# Task statement
Only the count should appear in your answer: how many lines of the data below contain the word "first"?

**** Data extract ****

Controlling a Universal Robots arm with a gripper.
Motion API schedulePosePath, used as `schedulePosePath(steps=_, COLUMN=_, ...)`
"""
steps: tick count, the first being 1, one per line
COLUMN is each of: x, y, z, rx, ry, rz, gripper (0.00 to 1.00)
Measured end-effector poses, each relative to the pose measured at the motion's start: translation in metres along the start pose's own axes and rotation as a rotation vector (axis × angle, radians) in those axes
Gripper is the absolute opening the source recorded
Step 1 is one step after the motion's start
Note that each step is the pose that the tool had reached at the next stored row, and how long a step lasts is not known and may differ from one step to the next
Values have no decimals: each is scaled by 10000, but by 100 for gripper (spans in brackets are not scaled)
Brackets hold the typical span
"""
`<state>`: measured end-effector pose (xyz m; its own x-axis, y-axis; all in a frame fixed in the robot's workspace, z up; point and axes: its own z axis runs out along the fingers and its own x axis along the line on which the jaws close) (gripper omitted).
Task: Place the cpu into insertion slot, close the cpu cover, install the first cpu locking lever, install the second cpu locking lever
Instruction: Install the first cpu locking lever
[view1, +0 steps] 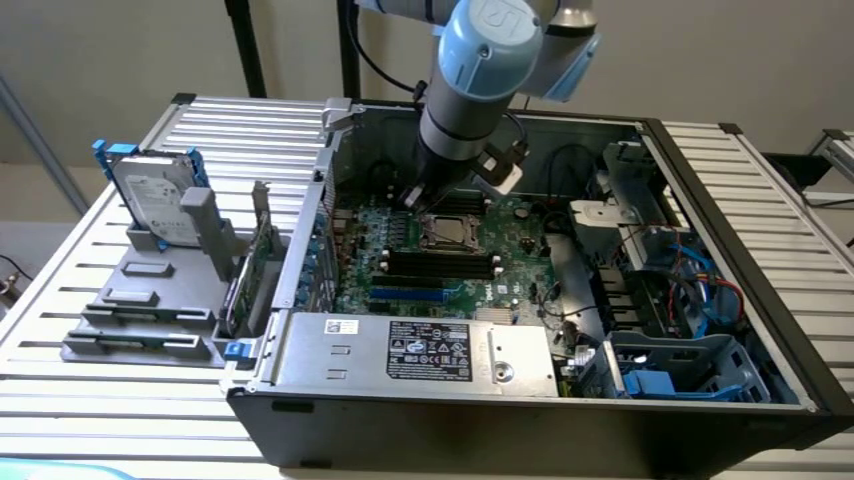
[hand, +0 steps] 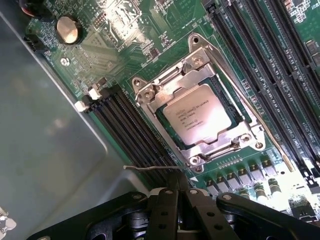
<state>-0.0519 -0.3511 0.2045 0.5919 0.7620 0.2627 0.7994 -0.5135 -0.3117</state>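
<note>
**A:** Where is the small flat square pale tan-silver cpu (hand: 197, 120)?

**B:** It sits in the square black insertion slot with the silver rim (view1: 451, 232), in the middle of the green circuit board (hand: 150, 50). The silvery square cpu cover with the central opening (hand: 150, 95) lies flat around it.

**A:** And the jaws?

**B:** The gripper (hand: 178, 186) has its jaws closed together, tips just beside one corner of the slot. In the exterior view the slot lies just nearer than them and toward the exterior view's right.

**A:** Are they holding anything?

**B:** A thin silver wire locking lever (hand: 150, 168) passes right at the tips. Whether it is pinched or only touched, I cannot tell. Its long axis splays away from the cover's edge, out over the long black memory slots (hand: 125, 125), so I judge it unlatched. The other long silver locking lever (hand: 262, 131) lies along the opposite side of the cover and looks to be down.
</note>
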Motion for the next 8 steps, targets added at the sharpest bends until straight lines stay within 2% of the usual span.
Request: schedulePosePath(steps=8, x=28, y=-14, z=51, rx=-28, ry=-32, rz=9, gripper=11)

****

# Response area
3